Transcribe the whole listing exactly; the images stay out.

__INFORMATION PROVIDED__
━━━━━━━━━━━━━━━━

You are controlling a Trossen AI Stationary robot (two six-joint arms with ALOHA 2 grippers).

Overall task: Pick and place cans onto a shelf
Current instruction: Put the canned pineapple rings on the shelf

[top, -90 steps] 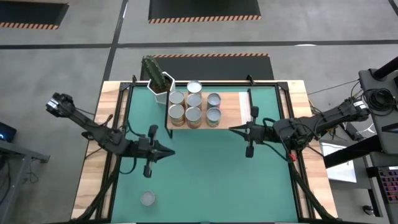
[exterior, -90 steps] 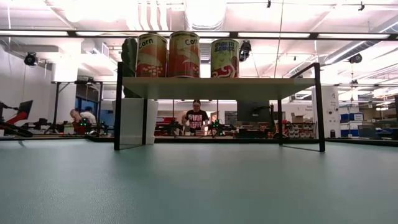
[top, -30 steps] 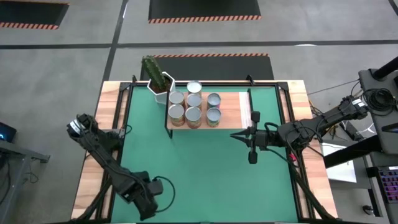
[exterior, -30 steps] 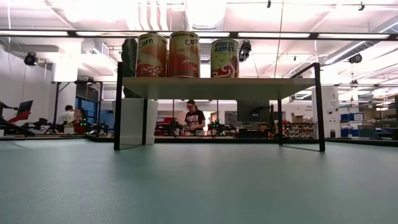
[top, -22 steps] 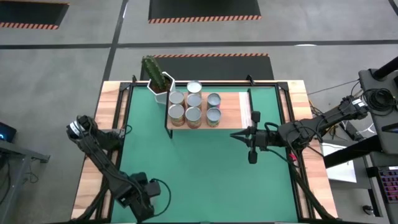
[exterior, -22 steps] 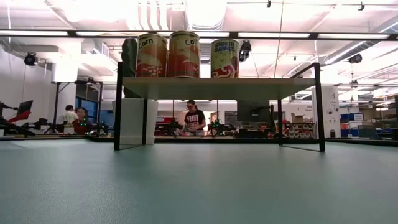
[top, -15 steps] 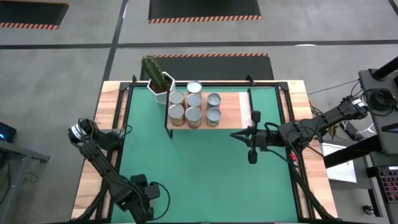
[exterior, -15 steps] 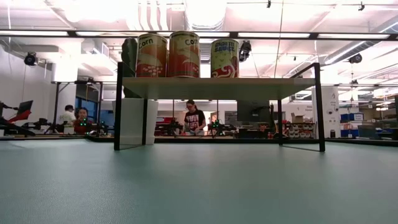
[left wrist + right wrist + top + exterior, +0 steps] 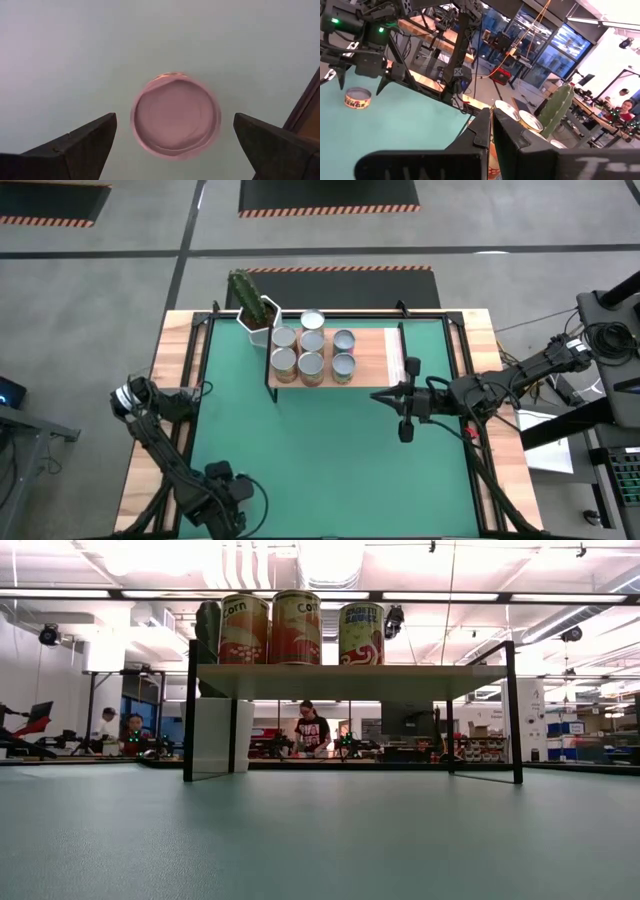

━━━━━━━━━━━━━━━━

__RESPONSE TO THE EXERCISE__
You are controlling a Trossen AI Stationary robot (two six-joint arms with ALOHA 2 grippers).

Overall task: Pick and place cans onto a shelf
Current instruction: Put the canned pineapple rings on the shelf

[top, -90 steps] 
[exterior, -90 steps] 
[top, -30 steps] 
[exterior, -30 steps] 
[top, -22 steps] 
[exterior, -22 steps] 
[top, -15 steps] 
[exterior, -15 steps] 
[left wrist + right wrist + top + exterior, +0 steps] 

Nothing else belongs in the answer.